Work required
The lines to print run from the top of the material below to the line with "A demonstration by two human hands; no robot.", inclusive; please copy them exactly, without pictures.

───── The data

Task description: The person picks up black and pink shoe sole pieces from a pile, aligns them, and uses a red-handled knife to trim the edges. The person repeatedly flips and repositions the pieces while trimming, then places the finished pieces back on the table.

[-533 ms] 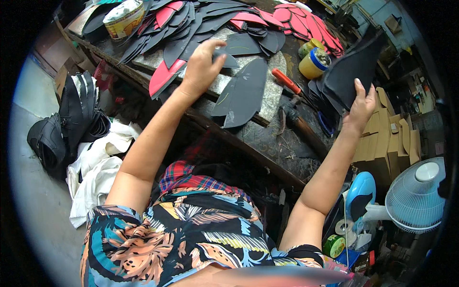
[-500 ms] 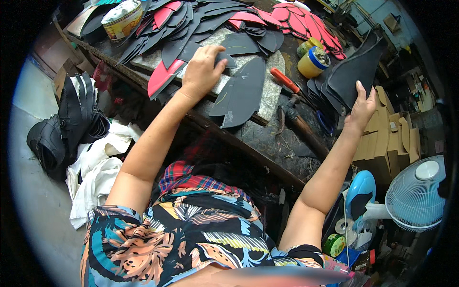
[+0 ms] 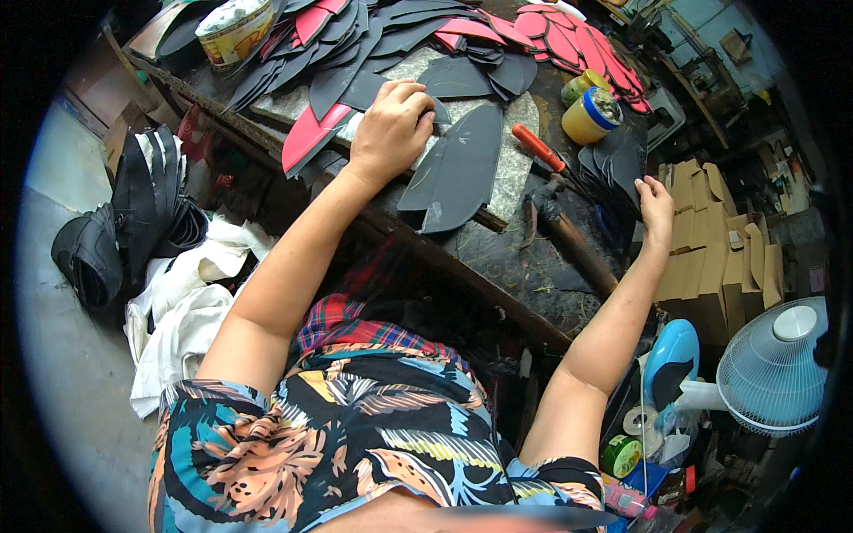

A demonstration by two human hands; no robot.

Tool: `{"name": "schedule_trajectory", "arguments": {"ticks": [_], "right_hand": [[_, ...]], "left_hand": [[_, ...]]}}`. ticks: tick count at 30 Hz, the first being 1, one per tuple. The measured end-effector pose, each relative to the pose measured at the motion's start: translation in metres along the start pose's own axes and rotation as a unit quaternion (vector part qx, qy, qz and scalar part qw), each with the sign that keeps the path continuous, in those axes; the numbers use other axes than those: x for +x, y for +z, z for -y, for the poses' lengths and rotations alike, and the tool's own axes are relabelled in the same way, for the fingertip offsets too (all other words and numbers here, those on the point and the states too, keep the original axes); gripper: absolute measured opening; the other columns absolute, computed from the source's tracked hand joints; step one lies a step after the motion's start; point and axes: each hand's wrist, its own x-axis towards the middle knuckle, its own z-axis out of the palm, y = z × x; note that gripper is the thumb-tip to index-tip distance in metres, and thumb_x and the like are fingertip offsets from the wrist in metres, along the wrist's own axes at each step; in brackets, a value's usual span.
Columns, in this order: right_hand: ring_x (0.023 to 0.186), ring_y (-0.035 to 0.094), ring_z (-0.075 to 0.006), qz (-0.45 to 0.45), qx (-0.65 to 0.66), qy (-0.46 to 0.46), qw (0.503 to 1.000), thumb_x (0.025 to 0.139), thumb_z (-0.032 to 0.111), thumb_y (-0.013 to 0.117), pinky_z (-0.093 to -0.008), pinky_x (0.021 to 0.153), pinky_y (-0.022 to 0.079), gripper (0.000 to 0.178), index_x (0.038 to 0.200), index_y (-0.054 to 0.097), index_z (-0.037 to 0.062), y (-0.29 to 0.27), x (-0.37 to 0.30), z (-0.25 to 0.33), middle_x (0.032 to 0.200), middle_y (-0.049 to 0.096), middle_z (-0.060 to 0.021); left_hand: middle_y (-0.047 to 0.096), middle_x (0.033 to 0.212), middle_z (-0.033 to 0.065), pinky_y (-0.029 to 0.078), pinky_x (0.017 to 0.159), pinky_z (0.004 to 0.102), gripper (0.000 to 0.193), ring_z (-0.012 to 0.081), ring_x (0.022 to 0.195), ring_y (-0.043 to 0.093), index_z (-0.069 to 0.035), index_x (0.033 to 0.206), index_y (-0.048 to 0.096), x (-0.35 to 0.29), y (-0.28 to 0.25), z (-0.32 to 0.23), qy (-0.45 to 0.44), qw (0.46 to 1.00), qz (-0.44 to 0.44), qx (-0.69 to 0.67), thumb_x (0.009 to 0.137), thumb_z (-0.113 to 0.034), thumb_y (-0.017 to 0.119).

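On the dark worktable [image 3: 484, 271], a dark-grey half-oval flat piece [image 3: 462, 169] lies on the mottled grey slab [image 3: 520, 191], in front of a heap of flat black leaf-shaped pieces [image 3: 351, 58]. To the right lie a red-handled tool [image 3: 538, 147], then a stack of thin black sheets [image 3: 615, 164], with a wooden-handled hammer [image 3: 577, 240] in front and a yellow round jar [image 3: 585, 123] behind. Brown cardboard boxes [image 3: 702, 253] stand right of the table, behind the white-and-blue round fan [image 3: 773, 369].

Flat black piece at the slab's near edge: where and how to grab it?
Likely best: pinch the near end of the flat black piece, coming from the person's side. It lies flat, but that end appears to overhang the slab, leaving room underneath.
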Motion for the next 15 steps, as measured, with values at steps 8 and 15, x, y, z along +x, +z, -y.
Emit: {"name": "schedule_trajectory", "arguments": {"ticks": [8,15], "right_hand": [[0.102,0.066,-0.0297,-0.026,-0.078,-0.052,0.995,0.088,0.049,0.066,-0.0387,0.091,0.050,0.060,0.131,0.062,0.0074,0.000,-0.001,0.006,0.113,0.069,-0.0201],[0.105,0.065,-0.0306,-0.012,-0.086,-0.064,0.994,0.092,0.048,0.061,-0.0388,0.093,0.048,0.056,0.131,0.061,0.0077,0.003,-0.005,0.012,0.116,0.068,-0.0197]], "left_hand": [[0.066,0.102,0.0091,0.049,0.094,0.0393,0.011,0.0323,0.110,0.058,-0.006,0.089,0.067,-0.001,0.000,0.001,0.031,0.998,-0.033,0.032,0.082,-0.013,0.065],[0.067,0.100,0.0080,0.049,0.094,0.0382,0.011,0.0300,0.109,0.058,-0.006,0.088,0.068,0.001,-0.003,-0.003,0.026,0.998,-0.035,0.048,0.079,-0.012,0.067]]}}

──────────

Result below
Task description: The person picks up black and pink shoe sole pieces from a pile, aligns them, and uses a red-handled knife to trim the edges. The person repeatedly flips and repositions the pieces while trimming, then places the finished pieces back on the table.

[-533 ms] 
[-500 ms] 
[+0 ms] 

A demonstration by two human hands; no robot.

The work on this exercise is done.